As you are going about your morning barn chores, you hear coughing from inside one of the stalls. Peering over the stall door, you see that your horse appears listless and has been just picking at his hay as he intermittently expels a deep, dry cough. You check his rectal temperature to find that he has a fever. That coupled with an obvious nasal discharge has you calling your vet. A thorough veterinary exam and diagnostic testing from secretions your vet gathered using a nasopharyngeal swab confirms that your horse is stricken with equine influenza virus (EIV).
Equine influenza virus is one of the most common infectious respiratory diseases of horses. It has a significant impact on not just you as a casual or competitive rider, but also on the equine industry. While human influenza cases have an option of using products such as Tami-Flu to slow progression of an influenza infection, such respiratory anti-viral medications are not available to horses. Instead, we depend entirely on vaccination and excellent biosecurity practices to prevent infection in the first place.

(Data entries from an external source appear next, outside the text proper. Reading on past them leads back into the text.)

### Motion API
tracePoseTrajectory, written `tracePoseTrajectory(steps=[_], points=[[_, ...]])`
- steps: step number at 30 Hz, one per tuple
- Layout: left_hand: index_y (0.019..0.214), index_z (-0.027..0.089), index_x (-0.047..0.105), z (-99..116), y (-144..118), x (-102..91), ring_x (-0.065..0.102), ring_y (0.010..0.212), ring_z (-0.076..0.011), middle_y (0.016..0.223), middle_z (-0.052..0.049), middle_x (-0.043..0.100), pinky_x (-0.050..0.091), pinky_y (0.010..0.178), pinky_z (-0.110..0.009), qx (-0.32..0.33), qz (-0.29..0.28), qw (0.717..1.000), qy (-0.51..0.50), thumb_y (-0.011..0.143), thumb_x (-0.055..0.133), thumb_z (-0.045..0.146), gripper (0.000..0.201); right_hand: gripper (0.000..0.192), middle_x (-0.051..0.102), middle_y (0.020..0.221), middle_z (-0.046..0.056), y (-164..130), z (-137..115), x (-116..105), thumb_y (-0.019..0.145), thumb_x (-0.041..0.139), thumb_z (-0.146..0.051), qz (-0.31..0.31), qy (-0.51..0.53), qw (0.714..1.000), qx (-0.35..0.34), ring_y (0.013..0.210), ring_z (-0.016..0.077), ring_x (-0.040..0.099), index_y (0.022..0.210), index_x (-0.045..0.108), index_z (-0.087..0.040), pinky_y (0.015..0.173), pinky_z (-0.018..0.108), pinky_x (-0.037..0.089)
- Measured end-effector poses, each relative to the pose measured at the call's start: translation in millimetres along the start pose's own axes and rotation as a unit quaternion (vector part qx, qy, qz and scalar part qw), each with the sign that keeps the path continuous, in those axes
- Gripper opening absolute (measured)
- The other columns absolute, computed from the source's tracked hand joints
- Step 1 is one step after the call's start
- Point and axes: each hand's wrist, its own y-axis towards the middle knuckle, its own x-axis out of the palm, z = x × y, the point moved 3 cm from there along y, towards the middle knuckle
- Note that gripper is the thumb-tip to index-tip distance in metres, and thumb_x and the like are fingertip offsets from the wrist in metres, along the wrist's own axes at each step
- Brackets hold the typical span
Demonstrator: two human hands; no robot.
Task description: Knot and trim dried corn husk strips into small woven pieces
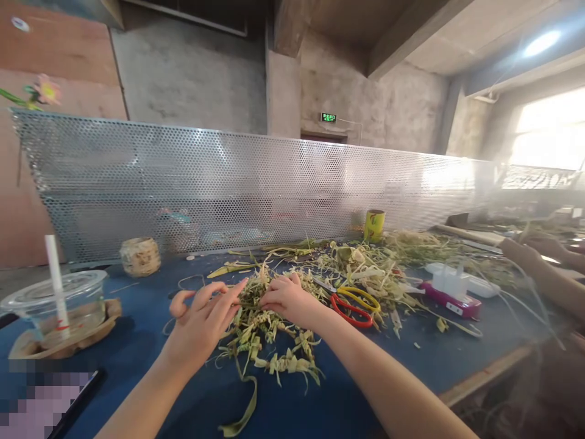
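Observation:
My left hand (201,320) reaches over a heap of dried green-yellow leaf strips (265,338) on the blue table (137,341). Its fingertips pinch a thin strand at the heap's top. My right hand (290,299) presses down on the same heap, fingers curled into the strips. Red-and-yellow scissors (354,305) lie just right of my right hand. More loose strips (365,265) spread toward the back.
A perforated metal screen (256,183) walls off the table's far side. A plastic cup with a straw (64,302) stands at left, a woven roll (139,256) and a yellow tape roll (373,225) near the screen. Another person's hands (530,253) work at right, beside a white-and-magenta box (452,289).

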Motion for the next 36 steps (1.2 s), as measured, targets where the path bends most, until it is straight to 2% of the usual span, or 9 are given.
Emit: tracePoseTrajectory(steps=[7, 15, 19, 22, 24, 28, 30, 33, 36], points=[[0.135, 0.029, 0.016, 1.3, 3.8, 8.1, 0.062, 0.078, -0.0165, 0.083, 0.001, 0.067, 0.034, 0.080, -0.035, -0.013, -0.072, 0.995, -0.063, 0.086, 0.038, 0.016, 0.055, 0.016, 0.059, 0.084, 0.002, -2.9, 4.8, -5.5, 0.084, 0.051, -0.026, 0.034, -0.057, 0.997, -0.031, 0.083, 0.0140, 0.043, 0.087, 0.067, -0.025, 0.076, 0.031, 0.021], [0.137, 0.025, 0.016, 1.6, 2.4, 15.7, 0.060, 0.083, -0.0191, 0.087, -0.004, 0.063, 0.045, 0.075, -0.031, -0.024, -0.093, 0.987, -0.125, 0.087, 0.031, 0.020, 0.052, 0.016, 0.057, 0.078, 0.002, -6.5, 3.4, -6.0, 0.084, 0.049, -0.018, 0.097, -0.166, 0.975, -0.108, 0.076, 0.0124, 0.042, 0.086, 0.065, -0.022, 0.074, 0.033, 0.018], [0.133, 0.022, 0.030, 0.3, 1.4, 23.1, 0.061, 0.081, -0.0206, 0.084, -0.006, 0.063, 0.046, 0.073, -0.031, -0.110, -0.154, 0.963, -0.193, 0.085, 0.034, 0.024, 0.049, 0.020, 0.058, 0.079, 0.001, -9.2, -2.6, -12.2, 0.085, 0.046, -0.013, 0.152, -0.245, 0.946, -0.147, 0.078, 0.0128, 0.042, 0.091, 0.063, -0.022, 0.077, 0.035, 0.018], [0.132, 0.020, 0.031, -4.0, 3.1, 22.7, 0.062, 0.076, -0.0215, 0.086, -0.006, 0.065, 0.047, 0.066, -0.030, -0.249, -0.170, 0.909, -0.287, 0.082, 0.040, 0.034, 0.054, 0.022, 0.059, 0.077, 0.000, -11.7, -8.8, -18.4, 0.087, 0.042, -0.013, 0.224, -0.297, 0.915, -0.158, 0.074, 0.0117, 0.041, 0.089, 0.062, -0.021, 0.077, 0.035, 0.019], [0.132, 0.020, 0.031, -6.0, 3.9, 19.9, 0.062, 0.074, -0.0209, 0.083, -0.005, 0.066, 0.047, 0.065, -0.030, -0.345, -0.155, 0.847, -0.374, 0.077, 0.049, 0.039, 0.061, 0.021, 0.058, 0.073, -0.001, -13.5, -11.4, -21.9, 0.088, 0.042, -0.015, 0.272, -0.315, 0.896, -0.153, 0.070, 0.0107, 0.040, 0.089, 0.061, -0.022, 0.077, 0.034, 0.020], [0.126, 0.019, 0.038, -2.5, 2.6, 17.2, 0.060, 0.067, -0.0154, 0.076, -0.003, 0.065, 0.048, 0.060, -0.024, -0.488, -0.109, 0.648, -0.575, 0.067, 0.065, 0.037, 0.067, 0.019, 0.057, 0.066, -0.003, -14.1, -9.4, -24.9, 0.087, 0.044, -0.019, 0.309, -0.322, 0.887, -0.118, 0.064, 0.0096, 0.040, 0.092, 0.061, -0.025, 0.074, 0.033, 0.021], [0.121, 0.020, 0.044, 1.8, 2.6, 16.3, 0.059, 0.065, -0.0121, 0.076, -0.002, 0.064, 0.049, 0.060, -0.020, -0.518, -0.095, 0.572, -0.629, 0.063, 0.069, 0.032, 0.064, 0.020, 0.057, 0.065, -0.003, -13.0, -6.1, -25.3, 0.088, 0.043, -0.020, 0.316, -0.313, 0.892, -0.083, 0.062, 0.0092, 0.041, 0.092, 0.061, -0.026, 0.072, 0.033, 0.021], [0.115, 0.021, 0.050, 7.8, 5.1, 14.2, 0.059, 0.064, -0.0097, 0.077, 0.000, 0.065, 0.050, 0.058, -0.016, -0.529, -0.082, 0.526, -0.660, 0.057, 0.074, 0.026, 0.063, 0.021, 0.058, 0.067, -0.002, -10.9, -2.6, -24.6, 0.088, 0.041, -0.022, 0.313, -0.288, 0.905, -0.031, 0.062, 0.0091, 0.045, 0.093, 0.061, -0.026, 0.070, 0.032, 0.023], [0.114, 0.021, 0.051, 12.7, 8.2, 12.3, 0.059, 0.062, -0.0093, 0.076, 0.001, 0.066, 0.050, 0.057, -0.015, -0.526, -0.089, 0.528, -0.661, 0.055, 0.075, 0.026, 0.064, 0.018, 0.059, 0.071, -0.001, -9.0, -2.4, -22.8, 0.085, 0.043, -0.025, 0.285, -0.244, 0.926, 0.033, 0.066, 0.0108, 0.050, 0.093, 0.060, -0.025, 0.071, 0.032, 0.025]])
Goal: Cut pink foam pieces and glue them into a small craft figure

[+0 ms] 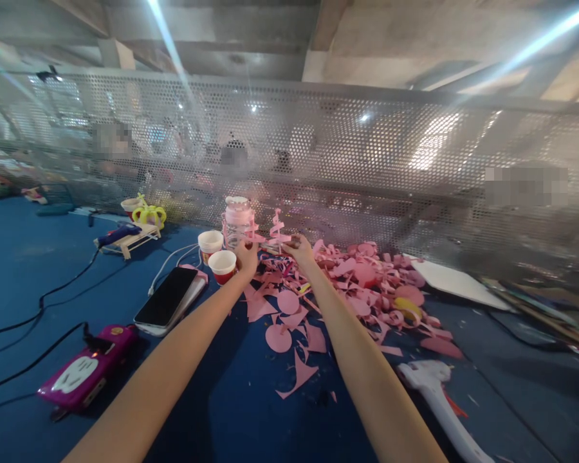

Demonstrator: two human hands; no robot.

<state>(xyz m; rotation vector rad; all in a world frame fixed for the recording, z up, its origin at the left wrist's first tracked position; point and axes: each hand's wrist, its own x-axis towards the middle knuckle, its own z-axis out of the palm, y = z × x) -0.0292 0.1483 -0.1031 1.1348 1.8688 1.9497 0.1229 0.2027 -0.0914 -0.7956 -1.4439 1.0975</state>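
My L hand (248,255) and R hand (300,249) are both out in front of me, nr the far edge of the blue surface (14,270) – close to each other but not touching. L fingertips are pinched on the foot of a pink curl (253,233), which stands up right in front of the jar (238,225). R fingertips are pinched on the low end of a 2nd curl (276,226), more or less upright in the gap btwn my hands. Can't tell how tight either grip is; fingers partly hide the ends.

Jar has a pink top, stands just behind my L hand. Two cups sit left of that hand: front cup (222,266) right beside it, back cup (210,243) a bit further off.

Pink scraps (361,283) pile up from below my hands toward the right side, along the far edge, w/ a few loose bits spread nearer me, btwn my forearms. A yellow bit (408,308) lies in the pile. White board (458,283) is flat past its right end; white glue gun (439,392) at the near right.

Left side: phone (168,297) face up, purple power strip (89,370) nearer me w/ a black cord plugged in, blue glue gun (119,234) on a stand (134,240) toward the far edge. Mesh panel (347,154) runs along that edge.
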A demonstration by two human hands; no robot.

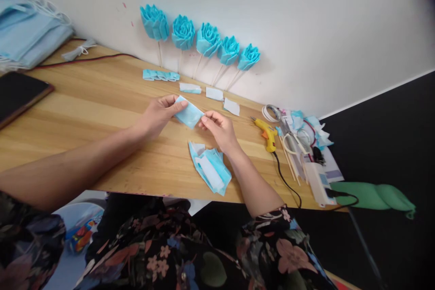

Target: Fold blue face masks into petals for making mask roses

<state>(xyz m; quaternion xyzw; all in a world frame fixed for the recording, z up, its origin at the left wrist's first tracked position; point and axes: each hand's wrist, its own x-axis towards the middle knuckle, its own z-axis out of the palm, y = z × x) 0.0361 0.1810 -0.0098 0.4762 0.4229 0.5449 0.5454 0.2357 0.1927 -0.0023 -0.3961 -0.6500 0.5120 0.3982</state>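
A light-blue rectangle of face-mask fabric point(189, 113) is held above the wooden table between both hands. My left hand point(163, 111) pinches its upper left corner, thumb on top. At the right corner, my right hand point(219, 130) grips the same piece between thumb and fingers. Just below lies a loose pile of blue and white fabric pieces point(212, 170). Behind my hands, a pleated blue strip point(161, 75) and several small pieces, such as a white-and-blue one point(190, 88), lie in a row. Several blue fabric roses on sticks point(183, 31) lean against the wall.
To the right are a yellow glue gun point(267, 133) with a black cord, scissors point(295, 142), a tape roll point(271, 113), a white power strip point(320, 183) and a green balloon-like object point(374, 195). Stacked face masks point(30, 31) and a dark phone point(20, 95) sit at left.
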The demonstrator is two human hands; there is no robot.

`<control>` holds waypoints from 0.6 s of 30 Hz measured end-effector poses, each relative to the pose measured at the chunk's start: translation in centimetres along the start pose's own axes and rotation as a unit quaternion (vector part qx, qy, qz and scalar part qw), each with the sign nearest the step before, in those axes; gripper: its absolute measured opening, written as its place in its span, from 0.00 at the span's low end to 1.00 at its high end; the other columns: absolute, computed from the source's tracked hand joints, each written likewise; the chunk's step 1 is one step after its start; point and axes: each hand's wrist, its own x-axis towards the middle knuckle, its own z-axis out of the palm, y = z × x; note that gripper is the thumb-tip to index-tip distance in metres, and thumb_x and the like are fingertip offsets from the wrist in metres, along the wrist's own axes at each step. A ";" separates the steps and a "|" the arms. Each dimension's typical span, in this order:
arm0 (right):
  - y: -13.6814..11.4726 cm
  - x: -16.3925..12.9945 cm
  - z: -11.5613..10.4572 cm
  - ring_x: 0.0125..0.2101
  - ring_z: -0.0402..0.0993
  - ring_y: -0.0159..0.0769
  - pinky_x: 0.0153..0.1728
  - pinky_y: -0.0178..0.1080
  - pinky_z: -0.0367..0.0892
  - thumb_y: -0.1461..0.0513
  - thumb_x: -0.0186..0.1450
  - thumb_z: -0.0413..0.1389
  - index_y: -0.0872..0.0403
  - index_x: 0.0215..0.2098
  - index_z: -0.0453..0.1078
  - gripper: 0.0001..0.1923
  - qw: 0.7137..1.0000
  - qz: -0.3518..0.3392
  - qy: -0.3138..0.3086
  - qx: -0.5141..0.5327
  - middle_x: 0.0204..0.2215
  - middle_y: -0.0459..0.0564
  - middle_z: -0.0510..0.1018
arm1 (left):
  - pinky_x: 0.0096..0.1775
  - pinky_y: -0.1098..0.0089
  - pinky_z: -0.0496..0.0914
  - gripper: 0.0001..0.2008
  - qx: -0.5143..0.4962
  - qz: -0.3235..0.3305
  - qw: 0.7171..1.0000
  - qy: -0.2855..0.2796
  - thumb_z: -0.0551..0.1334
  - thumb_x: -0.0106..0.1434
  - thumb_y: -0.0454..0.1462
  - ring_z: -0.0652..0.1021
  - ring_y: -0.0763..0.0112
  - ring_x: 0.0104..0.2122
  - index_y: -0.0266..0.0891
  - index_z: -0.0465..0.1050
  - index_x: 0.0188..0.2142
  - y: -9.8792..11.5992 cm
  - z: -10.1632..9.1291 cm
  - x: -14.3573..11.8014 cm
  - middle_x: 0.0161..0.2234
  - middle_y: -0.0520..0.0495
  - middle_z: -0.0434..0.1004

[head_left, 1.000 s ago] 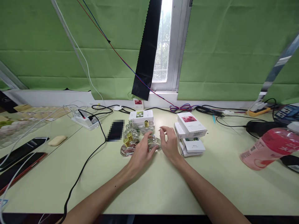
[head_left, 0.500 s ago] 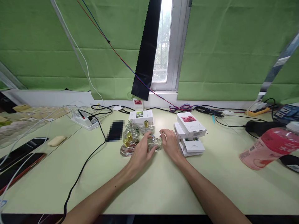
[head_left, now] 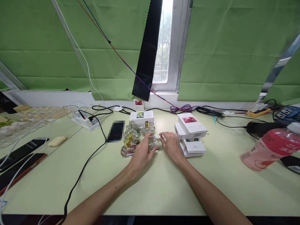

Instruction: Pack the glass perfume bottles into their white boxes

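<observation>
My left hand (head_left: 143,149) is closed around the side of a clear glass perfume bottle (head_left: 155,145) with a silver neck, which stands on the table. Just right of that bottle, my right hand (head_left: 170,144) pinches a small shiny piece (head_left: 162,136) that looks like a bottle cap. Several more perfume bottles (head_left: 128,150), some gold-topped, crowd together to the left of my left hand. Another gold-topped bottle (head_left: 147,128) stands behind. White boxes (head_left: 192,126) with printed pictures are stacked beside my right hand.
A white box (head_left: 142,117) lies behind the bottles. Further left are a blurred-out dark rectangle (head_left: 116,131), a power strip (head_left: 85,122), a black cable (head_left: 90,156) and phones (head_left: 21,153). A pink drink bottle (head_left: 267,150) is at the right.
The right hand's fingers have turned slightly, and the small shiny piece at their tips now shows more clearly. The left hand and the bottle it holds stay in place.
</observation>
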 end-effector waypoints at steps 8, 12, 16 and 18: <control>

What vaccination does is stimulate production of antibodies that block attachment of hemagglutinin (HA) protein that would otherwise bind to cell receptors to create infection; high enough levels of specific antibodies conferred through vaccination are able to neutralize the influenza virus against cell invasion. This sounds simple in theory, but the challenges come because many viruses, and especially influenza, are able to mutate or experience antigenic drift that adversely impacts vaccine efficacy. Such modifications in HA make virus less recognizable by those specific antibodies.
Influenza A, and specifically H3N8, is the culprit in equine infections. The reservoir for infection is birds, and in particular waterfowl such as ducks. The birds spread it via the oral-fecal route, then bird migration brings it to other geographic areas, and especially to local poultry. However, this virus can jump species, namely to man, swine and horses. Historically, two influenza viral lineages have been of concern—H7N7 and H3N8. Fortunately, H7N7 might be extinct, thus is no longer a problem. Therefore, the only strain that needs to be included in equine vaccines is H3N8.
Originally identified in Florida in 1963, H3N8 is now responsible for worldwide outbreaks with the exception of Iceland and New Zealand. The issue is that this virus is highly contagious and can cause explosive outbreaks in naive, susceptible populations, which is extremely disruptive to the equine industry. Shows get cancelled, horses are laid up, with the result that there is an economic impact in addition to the emotional one of having a sick horse. One such major outbreak in susceptible horses occurred in Australia in 2007, affecting up to 100,000 horses. (That country had a naive population when it came to influenza; the virus wasn't normally circulating in the horses.)
The mobility of horses and the tendency of the influenza virus to mutate negatively affects efficacy of vaccines.
An important point is that even vaccinated horses that show no clinical signs are able to shed virus!
Another critical point to know as a horse owner is that congregation of horses at equestrian events increases the potential risk for exposure. Then those exposed horses disperse to various geographic areas, potentially taking virus with them to susceptible horses on the farm.
That is why it is so important to practice the concept of herd immunity that calls for immunization of all horses on a property regardless of their activity levels or travel experiences.